Recent research suggests that transversus abdominus is supported in keeping the segments stable by the ever-acting breathing muscle, the diaphragm. In an example of Nature's expediency, both take turn about in keeping the lateral tension on the thoraco-lumbar fascia. Since we breathe all the time I cannot imagine a better partner. What could be more appropriate than harnessing the breathing mechanism to assist another equally fundamental mechanism: keeping the central strut of the body intact.

It happens like this: the diaphragm attaches in part to the sides of the thoraco-lumbar fascia. It is a huge dome of contractile tissue which separates the thorax and abdomen, making both into watertight compartments. We take a breath in when the diaphragm contracts and flattens and descends in the chest. This increases the volume in the chest cavity but lowers the pressure, causing air to flow in through the nose.

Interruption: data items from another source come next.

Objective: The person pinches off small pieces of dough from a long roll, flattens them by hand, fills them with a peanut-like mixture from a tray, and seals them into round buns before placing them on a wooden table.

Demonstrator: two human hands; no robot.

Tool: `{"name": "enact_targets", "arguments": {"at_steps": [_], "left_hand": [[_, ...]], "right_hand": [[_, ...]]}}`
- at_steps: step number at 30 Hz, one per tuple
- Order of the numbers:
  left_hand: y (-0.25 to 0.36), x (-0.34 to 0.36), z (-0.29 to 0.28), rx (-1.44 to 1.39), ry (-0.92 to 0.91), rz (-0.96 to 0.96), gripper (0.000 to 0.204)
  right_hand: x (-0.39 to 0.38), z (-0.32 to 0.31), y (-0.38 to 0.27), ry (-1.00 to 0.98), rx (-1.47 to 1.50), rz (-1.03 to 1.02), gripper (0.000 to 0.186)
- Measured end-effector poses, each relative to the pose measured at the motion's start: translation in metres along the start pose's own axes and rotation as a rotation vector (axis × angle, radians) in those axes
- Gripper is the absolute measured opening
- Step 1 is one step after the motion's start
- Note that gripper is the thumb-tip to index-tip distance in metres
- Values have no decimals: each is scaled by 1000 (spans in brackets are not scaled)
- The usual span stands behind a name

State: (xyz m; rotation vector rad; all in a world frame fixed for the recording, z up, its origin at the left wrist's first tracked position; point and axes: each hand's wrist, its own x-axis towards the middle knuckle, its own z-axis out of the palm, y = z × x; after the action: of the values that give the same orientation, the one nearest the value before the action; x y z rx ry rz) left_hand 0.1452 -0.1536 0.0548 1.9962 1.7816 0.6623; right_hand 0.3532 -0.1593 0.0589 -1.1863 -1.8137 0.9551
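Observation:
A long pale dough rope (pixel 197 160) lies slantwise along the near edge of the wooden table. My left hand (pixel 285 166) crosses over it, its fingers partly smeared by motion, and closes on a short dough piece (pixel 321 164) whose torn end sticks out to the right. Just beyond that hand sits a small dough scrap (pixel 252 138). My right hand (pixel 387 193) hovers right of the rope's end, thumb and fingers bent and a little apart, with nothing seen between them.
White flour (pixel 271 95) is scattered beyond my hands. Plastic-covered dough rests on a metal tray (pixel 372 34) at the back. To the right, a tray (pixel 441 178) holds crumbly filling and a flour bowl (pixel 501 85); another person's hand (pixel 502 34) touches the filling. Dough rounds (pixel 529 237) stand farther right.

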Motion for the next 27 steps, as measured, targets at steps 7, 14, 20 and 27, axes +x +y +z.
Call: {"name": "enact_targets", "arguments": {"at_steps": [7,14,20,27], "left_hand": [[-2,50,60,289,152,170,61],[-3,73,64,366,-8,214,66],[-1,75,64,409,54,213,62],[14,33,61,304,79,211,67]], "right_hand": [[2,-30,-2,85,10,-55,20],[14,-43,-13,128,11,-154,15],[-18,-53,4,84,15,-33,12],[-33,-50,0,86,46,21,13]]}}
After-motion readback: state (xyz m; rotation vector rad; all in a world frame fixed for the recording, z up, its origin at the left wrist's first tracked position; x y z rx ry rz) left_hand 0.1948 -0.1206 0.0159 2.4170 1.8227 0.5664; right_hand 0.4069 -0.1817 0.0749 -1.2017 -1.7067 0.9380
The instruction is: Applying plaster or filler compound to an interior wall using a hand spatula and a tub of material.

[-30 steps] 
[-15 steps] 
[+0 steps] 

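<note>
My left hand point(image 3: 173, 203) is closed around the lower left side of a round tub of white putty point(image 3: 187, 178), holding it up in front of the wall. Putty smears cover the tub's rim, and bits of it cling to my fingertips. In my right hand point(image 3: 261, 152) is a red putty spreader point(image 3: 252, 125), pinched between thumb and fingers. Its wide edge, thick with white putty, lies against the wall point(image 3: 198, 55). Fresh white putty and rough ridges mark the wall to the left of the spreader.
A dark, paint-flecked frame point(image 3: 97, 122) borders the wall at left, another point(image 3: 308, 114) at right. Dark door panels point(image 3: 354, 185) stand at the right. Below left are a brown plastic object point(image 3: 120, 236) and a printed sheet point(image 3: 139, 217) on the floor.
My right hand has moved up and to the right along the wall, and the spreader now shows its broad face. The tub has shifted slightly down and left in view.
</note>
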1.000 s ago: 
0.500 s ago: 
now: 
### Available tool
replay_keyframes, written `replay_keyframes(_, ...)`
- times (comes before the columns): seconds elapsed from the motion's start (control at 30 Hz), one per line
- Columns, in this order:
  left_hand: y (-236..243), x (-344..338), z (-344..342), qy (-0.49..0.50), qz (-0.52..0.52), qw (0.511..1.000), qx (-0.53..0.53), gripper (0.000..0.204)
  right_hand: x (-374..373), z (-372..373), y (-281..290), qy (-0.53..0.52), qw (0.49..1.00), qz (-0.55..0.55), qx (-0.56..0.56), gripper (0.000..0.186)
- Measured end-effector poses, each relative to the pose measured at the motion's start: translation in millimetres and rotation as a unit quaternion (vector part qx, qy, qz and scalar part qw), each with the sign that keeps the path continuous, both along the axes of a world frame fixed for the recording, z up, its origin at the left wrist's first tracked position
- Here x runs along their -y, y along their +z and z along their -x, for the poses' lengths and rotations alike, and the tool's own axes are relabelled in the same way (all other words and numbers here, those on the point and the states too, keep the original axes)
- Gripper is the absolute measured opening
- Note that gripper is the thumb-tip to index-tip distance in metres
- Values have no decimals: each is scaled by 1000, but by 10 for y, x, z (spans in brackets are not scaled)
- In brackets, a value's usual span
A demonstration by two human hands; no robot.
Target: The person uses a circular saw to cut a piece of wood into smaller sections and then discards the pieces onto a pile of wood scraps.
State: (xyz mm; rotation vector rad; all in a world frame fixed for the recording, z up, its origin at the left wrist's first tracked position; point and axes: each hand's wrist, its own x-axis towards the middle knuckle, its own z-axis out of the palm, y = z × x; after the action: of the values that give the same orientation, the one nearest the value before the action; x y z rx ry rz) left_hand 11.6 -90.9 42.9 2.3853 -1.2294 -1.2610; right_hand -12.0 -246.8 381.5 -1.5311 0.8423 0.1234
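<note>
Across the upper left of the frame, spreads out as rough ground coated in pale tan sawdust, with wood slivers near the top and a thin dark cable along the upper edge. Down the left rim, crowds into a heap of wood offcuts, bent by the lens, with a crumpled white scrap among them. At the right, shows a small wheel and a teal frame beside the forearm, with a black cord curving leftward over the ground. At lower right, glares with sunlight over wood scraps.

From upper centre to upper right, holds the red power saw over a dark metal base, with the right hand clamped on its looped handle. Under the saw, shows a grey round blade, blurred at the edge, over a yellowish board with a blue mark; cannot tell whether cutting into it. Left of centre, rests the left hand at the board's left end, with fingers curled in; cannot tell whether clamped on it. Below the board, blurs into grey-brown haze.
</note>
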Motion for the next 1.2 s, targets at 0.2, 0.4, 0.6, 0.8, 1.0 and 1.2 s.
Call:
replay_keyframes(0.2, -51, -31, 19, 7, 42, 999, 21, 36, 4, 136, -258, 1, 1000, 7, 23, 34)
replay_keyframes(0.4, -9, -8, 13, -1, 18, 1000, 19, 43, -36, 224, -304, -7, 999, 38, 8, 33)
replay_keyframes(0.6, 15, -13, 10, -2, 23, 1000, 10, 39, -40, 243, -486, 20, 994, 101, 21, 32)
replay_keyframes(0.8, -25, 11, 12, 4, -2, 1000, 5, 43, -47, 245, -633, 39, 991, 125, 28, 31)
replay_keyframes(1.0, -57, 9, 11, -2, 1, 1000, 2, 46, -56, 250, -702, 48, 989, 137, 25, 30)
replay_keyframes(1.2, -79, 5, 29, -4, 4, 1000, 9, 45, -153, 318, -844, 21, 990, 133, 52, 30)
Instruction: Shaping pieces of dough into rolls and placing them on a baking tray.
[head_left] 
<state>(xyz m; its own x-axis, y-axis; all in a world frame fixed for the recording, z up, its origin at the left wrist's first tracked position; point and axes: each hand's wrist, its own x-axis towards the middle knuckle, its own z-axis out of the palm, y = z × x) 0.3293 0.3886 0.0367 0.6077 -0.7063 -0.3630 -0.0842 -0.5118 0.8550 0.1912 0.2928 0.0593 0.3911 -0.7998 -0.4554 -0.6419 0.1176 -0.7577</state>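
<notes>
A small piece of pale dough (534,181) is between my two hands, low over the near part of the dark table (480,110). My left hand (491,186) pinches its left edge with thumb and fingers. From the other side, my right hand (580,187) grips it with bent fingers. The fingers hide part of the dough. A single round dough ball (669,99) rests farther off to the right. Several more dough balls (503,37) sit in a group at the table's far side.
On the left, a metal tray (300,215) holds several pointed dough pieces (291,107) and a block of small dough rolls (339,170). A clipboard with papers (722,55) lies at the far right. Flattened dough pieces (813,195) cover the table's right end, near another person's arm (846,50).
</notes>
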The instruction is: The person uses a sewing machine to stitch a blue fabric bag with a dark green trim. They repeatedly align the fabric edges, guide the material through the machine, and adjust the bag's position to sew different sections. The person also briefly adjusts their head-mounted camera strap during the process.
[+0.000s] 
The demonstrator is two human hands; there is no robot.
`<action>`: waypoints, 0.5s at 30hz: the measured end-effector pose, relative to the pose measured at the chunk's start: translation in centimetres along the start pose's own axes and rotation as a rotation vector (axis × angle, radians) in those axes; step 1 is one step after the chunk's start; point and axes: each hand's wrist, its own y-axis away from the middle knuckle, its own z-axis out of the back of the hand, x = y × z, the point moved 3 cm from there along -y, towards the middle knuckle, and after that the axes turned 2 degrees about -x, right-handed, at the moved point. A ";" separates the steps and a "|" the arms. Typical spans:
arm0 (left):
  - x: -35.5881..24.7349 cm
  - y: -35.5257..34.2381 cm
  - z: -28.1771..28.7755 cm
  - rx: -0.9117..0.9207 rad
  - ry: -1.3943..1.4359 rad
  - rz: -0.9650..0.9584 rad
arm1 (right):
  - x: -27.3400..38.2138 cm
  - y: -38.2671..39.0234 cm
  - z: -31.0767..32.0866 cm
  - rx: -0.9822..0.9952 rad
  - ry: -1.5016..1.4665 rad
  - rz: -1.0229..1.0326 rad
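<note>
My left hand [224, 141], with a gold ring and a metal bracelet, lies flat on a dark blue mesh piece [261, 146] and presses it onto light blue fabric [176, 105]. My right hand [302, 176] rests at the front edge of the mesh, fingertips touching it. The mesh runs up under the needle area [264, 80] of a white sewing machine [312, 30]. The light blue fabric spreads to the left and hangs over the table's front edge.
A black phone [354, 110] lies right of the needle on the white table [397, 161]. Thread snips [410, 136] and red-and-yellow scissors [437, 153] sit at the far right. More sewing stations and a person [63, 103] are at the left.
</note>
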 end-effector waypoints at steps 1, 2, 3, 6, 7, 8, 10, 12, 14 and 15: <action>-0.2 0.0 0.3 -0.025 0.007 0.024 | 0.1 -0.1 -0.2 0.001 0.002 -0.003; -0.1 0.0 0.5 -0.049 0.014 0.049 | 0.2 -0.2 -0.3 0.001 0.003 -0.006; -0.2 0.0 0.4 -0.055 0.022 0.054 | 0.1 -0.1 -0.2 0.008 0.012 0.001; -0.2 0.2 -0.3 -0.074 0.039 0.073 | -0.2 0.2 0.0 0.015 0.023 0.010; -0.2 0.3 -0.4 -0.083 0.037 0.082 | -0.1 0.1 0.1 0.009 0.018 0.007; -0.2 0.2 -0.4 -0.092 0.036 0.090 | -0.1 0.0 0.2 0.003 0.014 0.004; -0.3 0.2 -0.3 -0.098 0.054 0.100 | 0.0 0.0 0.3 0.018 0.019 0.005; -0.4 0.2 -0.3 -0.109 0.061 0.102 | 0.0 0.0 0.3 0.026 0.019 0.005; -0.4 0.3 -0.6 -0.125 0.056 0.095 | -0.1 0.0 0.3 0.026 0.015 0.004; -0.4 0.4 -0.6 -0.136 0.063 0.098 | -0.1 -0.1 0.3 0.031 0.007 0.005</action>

The contracting diaphragm tugs laterally on the sides of the thoraco-lumbar fascia, making each in-breath telescope the lumbar segments. As we breathe in, the low back is kept secure as we go about our business.

When it is time to breathe out the diaphragm relaxes, raising the pressure inside the chest compared to the outside, making air flow out. At the same time, the diaphragm hands over the reins to trans-versus abdominus which is active during the breathing out phase, but which also exerts tension on the thoraco-lumbar fascia. During expiration it shrinks the girth which automatically raises the intraabdominal pressure, helping to stabilise the spine.

Thus with each 'muscle' taking turns to keep the thoraco-lumbar fascia tense, we keep our backs stable just by breathing. This also explains why it so often hurts to cough with a bad back. The explosive exhalation happens with a strong involuntary contraction of the tummy which jerks the thoraco-lumbar fascia sideways. This bounces the vertebrae vertically and invariably elicits pain from the problem part.

The breathing control of the thoraco-lumbar fascia also explains why we automatically hold our breath when we lift. The held breath and the clenched tummy recruit both muscle systems simultaneously, raising the tone in the thoraco-lumbar fascia. The lumbar segments are held doubly secure.

This is exactly what weight-lifters do. As they bend to grasp the bar they take a sharp breath in and hold it, sucking their tummy in at the same time. Some professionals even wear a 'kidney belt' to reinforce the power of transversus abdominus, making it easier to generate the power to slot the lumbar vertebrae back on one another as the muscle pulls the spine straight.